It's a great film to start with, and sitting in a room surrounded by five speakers with bullets flying from all directions around you - as in that spectacular 22- minute opening scene or in the final 45 minutes of action against the Germans in tanks - is an astounding movie experience. The sound in this film elevates it even higher.

The visuals are outstanding, too. I've never seen so many grays, beiges and olive-greens look this good: perfect colors for the bombed-out French city where the last hour takes place, perfect for the faces and uniforms of the gritty soldiers, for the machinery, the smoke-filled skies, etc.

My only complaint is the usage of Lord's name in vain 25-30 times, but, hey, when you consider it's tough men in tough times, that's what you are going to hear. In real life, the profanity probably was worse than the film.

It's hard to picture the brutality of war being any worse than you see here, but it probably was. This is about as graphic as it gets. The violence and gore was shocking when this film came out in 1997 and still is when watched almost a decade later. It's unbelievable what some of the WWII soldiers went through, but that can be said for any war. I believe the purpose of this film was to pay tribute to the sacrifices these men made, and it succeeds wonderfully.

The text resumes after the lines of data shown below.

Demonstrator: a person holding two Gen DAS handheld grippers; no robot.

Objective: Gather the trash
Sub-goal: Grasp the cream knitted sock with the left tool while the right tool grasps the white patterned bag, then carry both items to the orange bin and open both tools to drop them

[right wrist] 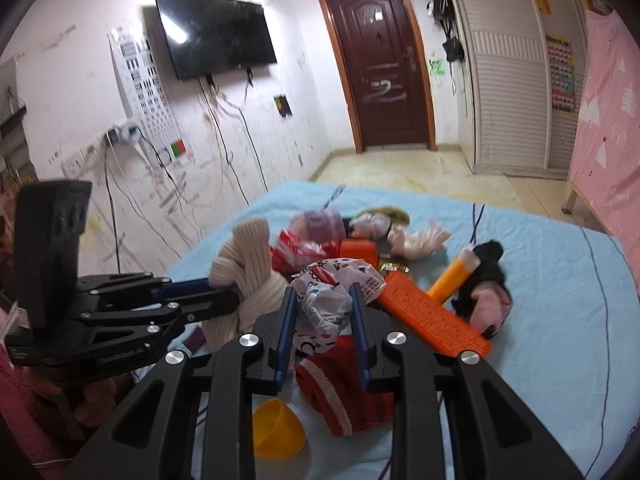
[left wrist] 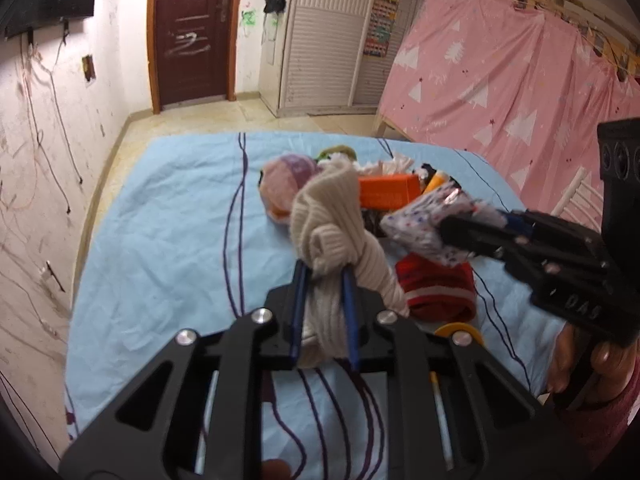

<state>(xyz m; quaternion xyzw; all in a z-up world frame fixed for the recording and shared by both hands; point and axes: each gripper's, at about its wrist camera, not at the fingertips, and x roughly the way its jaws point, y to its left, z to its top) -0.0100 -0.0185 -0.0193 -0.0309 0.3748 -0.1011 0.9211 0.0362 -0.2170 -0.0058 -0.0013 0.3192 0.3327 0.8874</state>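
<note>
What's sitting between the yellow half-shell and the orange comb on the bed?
The red knit cloth lies between the yellow half-shell and the orange comb, best seen in the right wrist view, just beneath the right gripper.

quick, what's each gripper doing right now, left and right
Left gripper: closed on the cream knit sock.
Right gripper: closed on the printed plastic wrapper.

The right hand-held gripper (left wrist: 452,236) bears raised letters reading roughly "DAS"; other print is illegible.
</note>
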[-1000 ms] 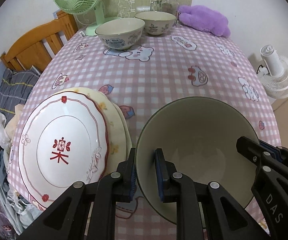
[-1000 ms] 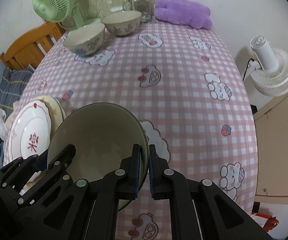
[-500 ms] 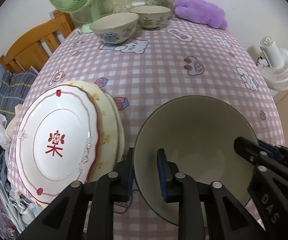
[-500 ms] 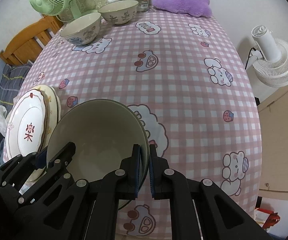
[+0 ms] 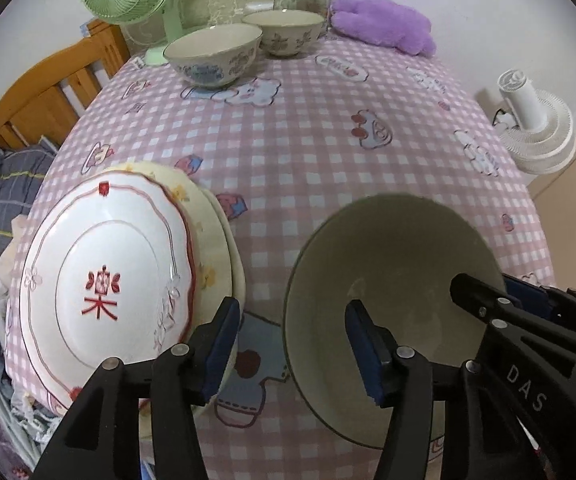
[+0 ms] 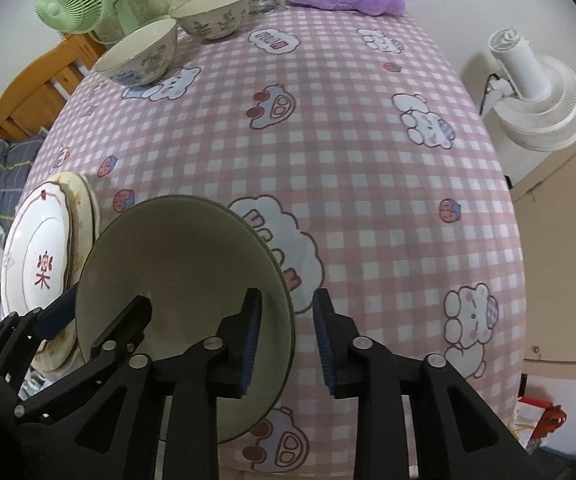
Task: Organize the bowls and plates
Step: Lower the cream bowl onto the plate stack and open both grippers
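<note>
Both the left hand-held gripper (image 5: 294,344) and the right hand-held gripper (image 6: 285,340) stand spread, each straddling a rim of the grey-green bowl (image 5: 388,280) without pinching it. The bowl sits on the surface's near edge, just beside the stacked plates (image 5: 103,272).

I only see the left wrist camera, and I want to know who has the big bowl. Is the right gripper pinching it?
Observer: No. In the right wrist view the right gripper is open, with its jaws wide apart astride the big grey-green bowl rim, one finger inside and one outside.
Operator: Is anything on the floor on that side?
Observer: Yes. Something red lies low, past the near right corner of the pink checked tablecloth. It is too small to name.
</note>
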Demonstrator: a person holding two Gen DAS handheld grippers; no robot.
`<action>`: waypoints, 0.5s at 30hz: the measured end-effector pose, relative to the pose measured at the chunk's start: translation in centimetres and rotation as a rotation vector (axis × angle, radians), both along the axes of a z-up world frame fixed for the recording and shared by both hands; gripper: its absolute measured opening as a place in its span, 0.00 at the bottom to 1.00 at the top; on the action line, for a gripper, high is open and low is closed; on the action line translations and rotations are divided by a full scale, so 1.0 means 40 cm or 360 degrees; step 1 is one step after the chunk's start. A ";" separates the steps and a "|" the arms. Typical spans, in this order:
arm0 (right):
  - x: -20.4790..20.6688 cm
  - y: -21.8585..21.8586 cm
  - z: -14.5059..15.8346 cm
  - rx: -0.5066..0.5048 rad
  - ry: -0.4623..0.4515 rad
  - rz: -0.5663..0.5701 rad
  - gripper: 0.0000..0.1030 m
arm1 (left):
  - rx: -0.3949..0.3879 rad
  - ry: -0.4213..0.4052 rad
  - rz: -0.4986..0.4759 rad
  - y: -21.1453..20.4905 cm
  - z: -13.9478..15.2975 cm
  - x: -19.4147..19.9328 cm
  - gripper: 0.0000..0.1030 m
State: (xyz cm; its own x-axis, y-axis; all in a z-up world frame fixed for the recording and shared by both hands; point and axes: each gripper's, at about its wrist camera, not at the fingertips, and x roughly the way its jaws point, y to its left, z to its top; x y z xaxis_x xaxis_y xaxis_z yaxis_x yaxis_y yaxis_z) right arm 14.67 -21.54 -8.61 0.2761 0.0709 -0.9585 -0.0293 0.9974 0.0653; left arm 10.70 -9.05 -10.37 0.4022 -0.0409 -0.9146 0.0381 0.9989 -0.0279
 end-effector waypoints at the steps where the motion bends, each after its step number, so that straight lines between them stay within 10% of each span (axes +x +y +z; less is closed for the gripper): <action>1: 0.000 0.000 0.005 -0.0004 -0.0006 -0.0016 0.31 | 0.0031 -0.0025 0.0003 0.004 0.009 0.001 0.68; 15: 0.010 0.084 0.142 -0.0022 -0.0242 -0.0191 0.55 | -0.0058 -0.0227 -0.0054 0.160 0.129 0.055 0.80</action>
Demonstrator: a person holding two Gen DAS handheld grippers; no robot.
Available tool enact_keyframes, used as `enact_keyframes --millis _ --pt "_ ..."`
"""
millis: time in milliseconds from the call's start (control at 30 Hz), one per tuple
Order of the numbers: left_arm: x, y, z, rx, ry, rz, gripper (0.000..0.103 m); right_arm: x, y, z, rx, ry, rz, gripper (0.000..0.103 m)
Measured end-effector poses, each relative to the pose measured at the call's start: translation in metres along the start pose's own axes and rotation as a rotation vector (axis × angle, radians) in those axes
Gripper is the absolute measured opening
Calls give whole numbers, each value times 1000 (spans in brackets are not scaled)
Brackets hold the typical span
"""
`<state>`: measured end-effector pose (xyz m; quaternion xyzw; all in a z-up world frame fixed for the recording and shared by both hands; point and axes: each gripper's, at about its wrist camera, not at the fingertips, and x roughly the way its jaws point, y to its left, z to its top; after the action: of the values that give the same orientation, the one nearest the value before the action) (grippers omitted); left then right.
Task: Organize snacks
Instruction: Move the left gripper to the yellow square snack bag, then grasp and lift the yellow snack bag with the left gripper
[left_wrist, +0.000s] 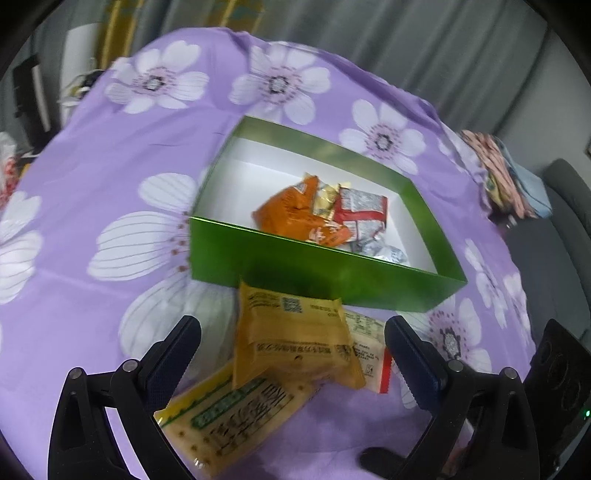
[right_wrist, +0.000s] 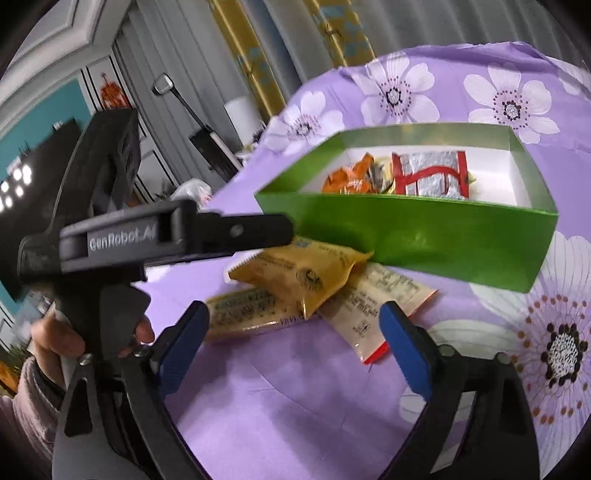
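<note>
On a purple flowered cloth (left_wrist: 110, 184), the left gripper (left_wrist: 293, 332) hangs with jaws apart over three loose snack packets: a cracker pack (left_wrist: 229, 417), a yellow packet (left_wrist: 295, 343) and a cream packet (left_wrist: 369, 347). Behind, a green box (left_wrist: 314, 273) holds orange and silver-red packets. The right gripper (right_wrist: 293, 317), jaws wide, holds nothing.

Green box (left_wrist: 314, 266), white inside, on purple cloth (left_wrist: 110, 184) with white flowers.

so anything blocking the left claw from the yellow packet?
Nothing visible. The left claw is open, with the yellow packet on top of the pile between its fingers. The green box sits just behind it, its near wall to clear.
</note>
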<state>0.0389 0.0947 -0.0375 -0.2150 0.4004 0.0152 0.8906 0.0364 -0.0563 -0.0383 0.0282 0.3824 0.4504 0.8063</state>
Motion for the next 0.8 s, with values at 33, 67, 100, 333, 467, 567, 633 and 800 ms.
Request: enact_keyframes --millis 33,67,100,333,467,567,633,800 --pt "3 1 -1 3 -1 -19 99 2 0 0 3 5 -11 88" --pt "6 1 -1 4 1 -31 99 3 0 1 3 9 -22 87" --pt "8 3 -2 5 2 -51 99 4 1 3 -5 14 -45 85" --pt "7 19 -1 -65 9 -139 99 18 5 14 -22 46 -96 82" --pt "9 25 -3 -76 6 -92 99 28 9 16 -39 73 -107 79" --pt "11 30 -6 -90 23 -109 99 34 10 19 -35 93 -114 76" --pt "9 31 -7 -89 17 -109 98 37 9 19 -29 99 -104 75" --pt "13 31 -8 -93 25 -113 85 40 9 20 -27 114 -113 71"
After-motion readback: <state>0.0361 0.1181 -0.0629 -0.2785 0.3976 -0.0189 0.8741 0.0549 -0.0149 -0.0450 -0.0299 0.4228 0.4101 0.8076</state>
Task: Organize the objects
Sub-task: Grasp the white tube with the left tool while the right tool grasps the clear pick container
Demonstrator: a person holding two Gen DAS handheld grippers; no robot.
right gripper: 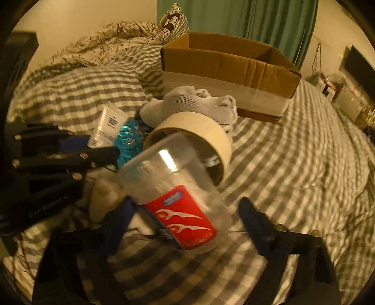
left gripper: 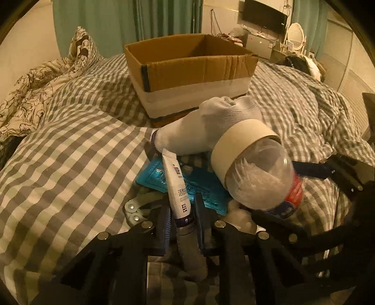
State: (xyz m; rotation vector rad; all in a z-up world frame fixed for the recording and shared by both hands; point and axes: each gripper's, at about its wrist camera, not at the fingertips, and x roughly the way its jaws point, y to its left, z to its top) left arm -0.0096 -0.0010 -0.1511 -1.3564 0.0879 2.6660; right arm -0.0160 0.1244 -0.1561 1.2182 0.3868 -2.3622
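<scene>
Clutter, heaped on a bed for sorting into a cardboard box (left gripper: 189, 70) that stands open-topped just beyond it.

Left gripper (left gripper: 181, 225): fingers closed on the cap end of a white tube (left gripper: 177, 185), which sticks forward over a blue packet (left gripper: 187, 183). Gripping low probably leaves the tube free to lift clear of the heap.

Right gripper (right gripper: 187, 215): fingers spread wide on either side of a clear plastic jar (right gripper: 173, 194) with a red label; whether the pads touch it cannot be told. The jar lies tilted, its far end poking into a roll of tape (right gripper: 199, 138), so it may drag the roll if raised.

White glove (left gripper: 206, 126): lying between heap and box, touching the roll.

Surface: soft, rumpled grey-and-white checked duvet (left gripper: 70, 145); a floral quilt (left gripper: 30, 93) bunched toward the wall.

Room: green curtains (left gripper: 121, 25), a wall-mounted television (left gripper: 264, 15), a round mirror (left gripper: 296, 37) on a crowded dresser, dim yellow light.
</scene>
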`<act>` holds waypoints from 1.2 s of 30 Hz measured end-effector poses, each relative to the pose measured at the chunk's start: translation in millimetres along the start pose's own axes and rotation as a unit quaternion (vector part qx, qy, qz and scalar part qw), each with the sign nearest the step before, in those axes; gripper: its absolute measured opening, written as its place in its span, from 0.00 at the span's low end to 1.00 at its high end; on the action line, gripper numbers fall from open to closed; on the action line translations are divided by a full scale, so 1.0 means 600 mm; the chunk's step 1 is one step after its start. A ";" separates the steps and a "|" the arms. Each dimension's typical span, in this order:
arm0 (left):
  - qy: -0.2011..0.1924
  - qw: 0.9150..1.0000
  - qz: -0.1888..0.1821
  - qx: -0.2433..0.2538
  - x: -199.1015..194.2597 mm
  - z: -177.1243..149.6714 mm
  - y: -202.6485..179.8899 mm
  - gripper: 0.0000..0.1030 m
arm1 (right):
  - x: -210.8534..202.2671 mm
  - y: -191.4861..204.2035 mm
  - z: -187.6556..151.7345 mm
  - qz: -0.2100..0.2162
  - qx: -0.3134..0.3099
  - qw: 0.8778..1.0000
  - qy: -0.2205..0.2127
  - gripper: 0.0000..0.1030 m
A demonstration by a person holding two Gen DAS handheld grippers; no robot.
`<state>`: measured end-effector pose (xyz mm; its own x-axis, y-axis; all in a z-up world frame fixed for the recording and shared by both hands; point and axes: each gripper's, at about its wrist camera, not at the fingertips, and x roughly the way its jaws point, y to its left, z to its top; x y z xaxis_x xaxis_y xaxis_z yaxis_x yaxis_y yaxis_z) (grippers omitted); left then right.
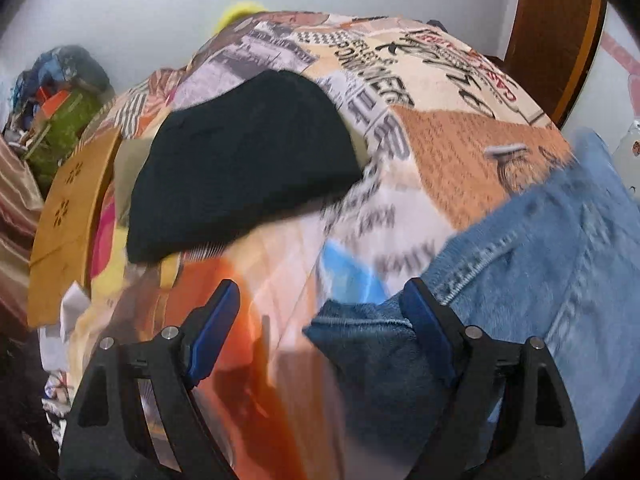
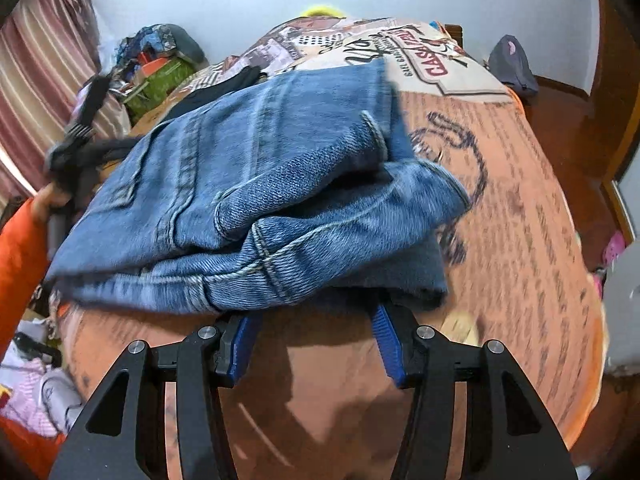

Hats off to Steven Spielberg and to Tom Hanks, the leading actor in here, both of whom have worked hard for WWII vets to get the recognition they deserve, not just on film but in a national memorial.

Anyway, language or blood and guts aside, this is still an incredible portrait of WWII. The almost-three hour film is riveting start-to-finish, especially with that memorable beginning action scene, probably the most dramatic in the history of film.

As "entertaining" as those action scenes were, I found the lulls, if you will, to be even better. Listening to Hanks and his men discuss various things as they look for Private Ryan, was fascinating to me. Hanks is just superb in here and once again shows why he is considered one of the best actors in his generation.

The most memorable and powerful moment among the "lulls," is the shot early on of the Ryan mother sinking to her knees on her front porch as she realizes she is about to get disastrous news from the war. Moments later, Harve Presenell, playing Gen. MacArthur, eloquently reads a letter by Abraham Lincoln that is so beautifully written, so profound that it is quoted near the end of the film, too, and I never get tired of hearing it.

This is a man's movie, and shows the horrors of war as few others ever have. To say it is "memorable," just doesn't do it justice. It is the greatest war movie ever made....period.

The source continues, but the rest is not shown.